PROBLEM = What you give must be exactly the lines of the material from the first through the line that contains "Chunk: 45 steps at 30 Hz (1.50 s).", inclusive, and no others.

[[ TASK INPUTS open ]]

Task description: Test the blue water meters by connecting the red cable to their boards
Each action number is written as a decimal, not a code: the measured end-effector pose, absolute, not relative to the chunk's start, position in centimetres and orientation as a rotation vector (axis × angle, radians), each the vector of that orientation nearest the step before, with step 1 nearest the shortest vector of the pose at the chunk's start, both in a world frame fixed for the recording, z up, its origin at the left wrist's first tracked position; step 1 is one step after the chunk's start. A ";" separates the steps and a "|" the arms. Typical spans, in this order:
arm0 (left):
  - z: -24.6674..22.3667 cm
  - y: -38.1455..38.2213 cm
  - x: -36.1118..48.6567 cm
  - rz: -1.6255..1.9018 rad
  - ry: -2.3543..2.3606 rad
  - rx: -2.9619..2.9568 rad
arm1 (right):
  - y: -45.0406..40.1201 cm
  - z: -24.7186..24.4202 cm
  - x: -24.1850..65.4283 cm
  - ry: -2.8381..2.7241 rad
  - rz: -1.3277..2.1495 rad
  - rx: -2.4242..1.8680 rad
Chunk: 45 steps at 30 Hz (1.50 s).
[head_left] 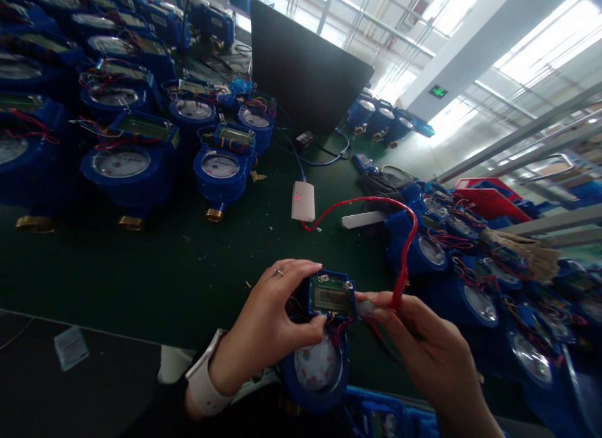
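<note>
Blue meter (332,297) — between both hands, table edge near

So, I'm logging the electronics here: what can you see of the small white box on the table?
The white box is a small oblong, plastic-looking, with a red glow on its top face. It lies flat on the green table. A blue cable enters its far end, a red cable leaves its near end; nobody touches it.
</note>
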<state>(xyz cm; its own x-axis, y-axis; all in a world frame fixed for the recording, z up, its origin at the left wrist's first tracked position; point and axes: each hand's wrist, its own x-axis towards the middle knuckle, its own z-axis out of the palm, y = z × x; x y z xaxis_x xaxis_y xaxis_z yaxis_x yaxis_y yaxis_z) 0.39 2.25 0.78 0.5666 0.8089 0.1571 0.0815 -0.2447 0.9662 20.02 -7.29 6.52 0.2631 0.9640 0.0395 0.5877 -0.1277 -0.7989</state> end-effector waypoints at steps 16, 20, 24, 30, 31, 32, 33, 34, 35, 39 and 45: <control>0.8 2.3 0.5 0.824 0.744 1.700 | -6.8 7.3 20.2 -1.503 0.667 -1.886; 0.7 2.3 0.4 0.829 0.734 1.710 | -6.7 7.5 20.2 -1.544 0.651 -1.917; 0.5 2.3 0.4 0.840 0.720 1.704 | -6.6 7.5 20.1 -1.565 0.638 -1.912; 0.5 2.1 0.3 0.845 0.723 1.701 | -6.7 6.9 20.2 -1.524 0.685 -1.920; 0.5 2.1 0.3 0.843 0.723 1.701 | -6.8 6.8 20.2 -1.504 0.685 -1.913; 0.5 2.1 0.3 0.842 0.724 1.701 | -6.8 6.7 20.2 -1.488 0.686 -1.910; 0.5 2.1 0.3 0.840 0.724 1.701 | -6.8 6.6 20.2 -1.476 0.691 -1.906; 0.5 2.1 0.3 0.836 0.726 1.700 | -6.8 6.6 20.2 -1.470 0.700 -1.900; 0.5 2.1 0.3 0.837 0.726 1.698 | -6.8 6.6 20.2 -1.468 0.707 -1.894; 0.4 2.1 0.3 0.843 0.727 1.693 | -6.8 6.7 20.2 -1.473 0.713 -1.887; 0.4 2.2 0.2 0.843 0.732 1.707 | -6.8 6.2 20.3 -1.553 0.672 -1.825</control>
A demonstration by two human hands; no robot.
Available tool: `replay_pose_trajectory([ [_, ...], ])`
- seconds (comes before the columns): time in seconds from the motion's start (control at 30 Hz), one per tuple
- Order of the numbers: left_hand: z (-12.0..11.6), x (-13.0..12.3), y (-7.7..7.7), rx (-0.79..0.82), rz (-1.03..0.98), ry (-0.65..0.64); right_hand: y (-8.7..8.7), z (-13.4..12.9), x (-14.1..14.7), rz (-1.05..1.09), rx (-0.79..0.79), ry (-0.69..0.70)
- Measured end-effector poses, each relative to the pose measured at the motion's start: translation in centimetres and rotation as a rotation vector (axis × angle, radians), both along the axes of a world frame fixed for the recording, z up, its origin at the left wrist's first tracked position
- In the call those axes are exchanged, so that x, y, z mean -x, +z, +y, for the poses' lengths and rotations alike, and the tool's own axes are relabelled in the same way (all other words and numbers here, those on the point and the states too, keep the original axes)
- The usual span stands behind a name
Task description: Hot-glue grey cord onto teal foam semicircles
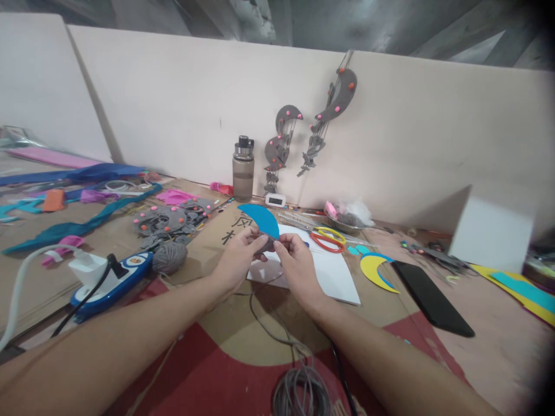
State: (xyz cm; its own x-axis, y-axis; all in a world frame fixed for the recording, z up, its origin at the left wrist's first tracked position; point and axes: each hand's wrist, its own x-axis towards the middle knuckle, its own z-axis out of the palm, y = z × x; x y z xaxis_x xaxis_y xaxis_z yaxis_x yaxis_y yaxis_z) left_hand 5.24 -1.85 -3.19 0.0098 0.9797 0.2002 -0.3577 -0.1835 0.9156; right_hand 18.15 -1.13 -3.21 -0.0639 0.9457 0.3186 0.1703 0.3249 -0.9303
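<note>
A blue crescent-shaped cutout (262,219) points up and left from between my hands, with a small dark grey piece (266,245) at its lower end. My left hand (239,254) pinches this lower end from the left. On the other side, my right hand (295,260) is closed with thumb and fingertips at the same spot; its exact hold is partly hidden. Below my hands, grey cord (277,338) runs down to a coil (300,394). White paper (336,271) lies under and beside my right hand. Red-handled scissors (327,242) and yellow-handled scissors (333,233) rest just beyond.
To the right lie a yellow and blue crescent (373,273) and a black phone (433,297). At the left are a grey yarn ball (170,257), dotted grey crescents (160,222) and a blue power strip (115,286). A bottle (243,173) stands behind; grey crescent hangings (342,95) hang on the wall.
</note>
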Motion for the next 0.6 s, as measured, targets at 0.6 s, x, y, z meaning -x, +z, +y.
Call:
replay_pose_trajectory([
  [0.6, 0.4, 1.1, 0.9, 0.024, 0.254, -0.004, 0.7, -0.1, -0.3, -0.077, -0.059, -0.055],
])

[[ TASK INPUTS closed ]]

TASK RESPONSE =
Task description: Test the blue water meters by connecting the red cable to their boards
Each action number is written as a decimal, not a code: the measured end-effector pose, absolute, not relative to the chunk's start, position in centimetres and orientation as a rotation vector (axis × angle, radians), each the vector of that orientation nearest the step before, with step 1 nearest the shortest vector of the pose at the chunk's start, both in a world frame fixed for the recording, z up, its origin at the left wrist's first tracked position; step 1 is one step after the chunk's start. A ";" separates the steps and a "|" the arms. Typical spans, in this order:
arm0 (left):
  - z: -24.6674..22.3667 cm
  - y: -38.1455..38.2213 cm
  - x: -36.1118..48.6567 cm
  - rz: -1.6255..1.9018 rad
  - ry: -2.3543..2.3606 rad
  - rx: -2.9619..2.9568 rad
arm1 (right):
  - y: -45.0406..40.1201 cm
  - z: -24.7186..24.4202 cm
  - x: -24.1850..65.4283 cm
  - ry: -2.8381..2.7241 rad
  - rz: -1.3277..2.1495 rad
  - rx: -2.4242..1.8680 rad
Chunk: 45 steps at 30 Hz (1.50 s).

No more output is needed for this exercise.